SeaGrub: a celebration of seafood, and how to cook the stuff. Or in this case, eat it raw.
The two of us sat at the table in a medium-nice Chelsea restaurant, scribbling on a small notebook. The place (Shaffer City, since closed), had a massive collection of oysters, listed on a separate, paperback-sized special menu. The mission was to sift through these bivalves and form a list of favorites. After the second dozen or so, we put down our pens and simply enjoyed the experience: sending back piles of empty shells, squeezed lemon quarters, and bottles of cheap beer.
Some people love oysters; others hate them. This is for the former group; I don’t have the energy to analyze the incomprehensible. It must be a texture, rather than a taste thing, for it’s impossible to dislike an entire selection of oysters; they’re that discrete.
Oysters are as complex as Mormon genealogy. They may appear similar: about the same size, knobby and a struggle to snap open, but the flavor within can be extraordinarily different. Some are large, pillowy, mild bites; some are smaller and briny; others combine both characteristics with a twist.
To enjoy them you need a sample, and, since Shaffer has closed, occasionally we go to Aquagrill, with its equally vast selection. A sample from this Sunday:
Blue Point Oysters - Connecticut
Gold Creek Oysters - Washington
Piper’s Point Oysters - P.E.I.
Sisters Point Oysters – Washington
Chefs Creek Oysters - British Columbia
Chincoteague Oysters – Virginia
Canada Cup Oysters - P.E.I.
Indian Creek Oysters - P.E.I.
Pebble Beach Oysters - Washington
Willapa Bay Oysters - Washington
Beavertail Oysters - Rhode Island
Hog Neck Bay Oysters - New York
La St.
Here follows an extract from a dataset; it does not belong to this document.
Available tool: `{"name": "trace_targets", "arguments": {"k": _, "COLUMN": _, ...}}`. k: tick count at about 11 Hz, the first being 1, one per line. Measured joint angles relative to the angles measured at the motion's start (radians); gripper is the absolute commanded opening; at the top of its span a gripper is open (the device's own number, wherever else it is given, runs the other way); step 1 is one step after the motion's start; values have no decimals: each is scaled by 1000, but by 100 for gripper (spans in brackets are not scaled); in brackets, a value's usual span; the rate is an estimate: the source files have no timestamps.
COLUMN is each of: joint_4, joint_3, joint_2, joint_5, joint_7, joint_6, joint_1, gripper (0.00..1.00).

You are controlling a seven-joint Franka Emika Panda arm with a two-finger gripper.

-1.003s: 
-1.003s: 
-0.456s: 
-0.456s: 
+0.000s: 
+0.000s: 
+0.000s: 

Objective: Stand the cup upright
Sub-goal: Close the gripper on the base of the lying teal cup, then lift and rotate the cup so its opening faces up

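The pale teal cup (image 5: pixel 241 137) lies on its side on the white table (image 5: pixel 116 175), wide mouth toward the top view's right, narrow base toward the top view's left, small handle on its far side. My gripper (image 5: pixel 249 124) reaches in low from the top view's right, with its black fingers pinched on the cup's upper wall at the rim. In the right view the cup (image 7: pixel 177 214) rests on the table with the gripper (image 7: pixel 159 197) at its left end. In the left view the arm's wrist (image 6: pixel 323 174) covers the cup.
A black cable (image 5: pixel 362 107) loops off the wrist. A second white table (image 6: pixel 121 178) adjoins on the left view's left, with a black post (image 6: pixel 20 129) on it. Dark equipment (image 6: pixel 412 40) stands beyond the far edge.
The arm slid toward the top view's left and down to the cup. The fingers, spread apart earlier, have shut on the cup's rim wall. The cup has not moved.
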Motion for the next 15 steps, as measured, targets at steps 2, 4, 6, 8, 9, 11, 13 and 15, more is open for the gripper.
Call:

Simon Oysters - New Brunswick
Little Creek Oysters - Washington
Ninigret Cup Oysters - Rhode Island
Potters Moon Oysters - Rhode Island
Royal Miyagi Oysters - British Columbia
Umami Oysters - Rhode Island
Wellfleet Oysters – Massachusetts
Beau Soleil Oysters - New Brunswick
First Light Oysters - Massachusetts
Montauk Pearl Oysters - New York
Cotuit Oysters - Massachusetts
Effingham Inlet Oysters - British Columbia
Komoguay Oysters - British Columbia
What seems an intimidating selection is simplified by a brainlessly basic option of accompaniments, i.e. a squeeze of lemon. Cocktail sauce, and peppery mignonette are also acceptable, the idea being sharp acid matches the cold, briny meat.
Which is why sometimes oysters are topped with a small scoop of granita, an icy, slushy concoction, in this case made with an tart juice such as grapefruit or lime. We made a batch of lime-vodka granita and popped it in a shot glass, with an excellent result. Vodka, of course, freezes less readily than water, requiring a bit of patience and a less than perfect granita, but a perfect little shot of limy booze.
Alcohol tends to provoke a more adventurous palate. A good reason to set a tray of oysters and vodka granita before your friendly oyster hater, and see what happens.
Oysters w/ Lime Granita Shots
Serves 2 (about to be drunk people)
½ cup lime juice
½ cup vodka
a dozen mixed oysters on ice
lime zest, grated
- Combine the lime juice and vodka in a shallow bowl and freeze for about a day. It should be slushy. Stir in a bit of zest
- Serve the granita in shot glasses along with the oysters over ice.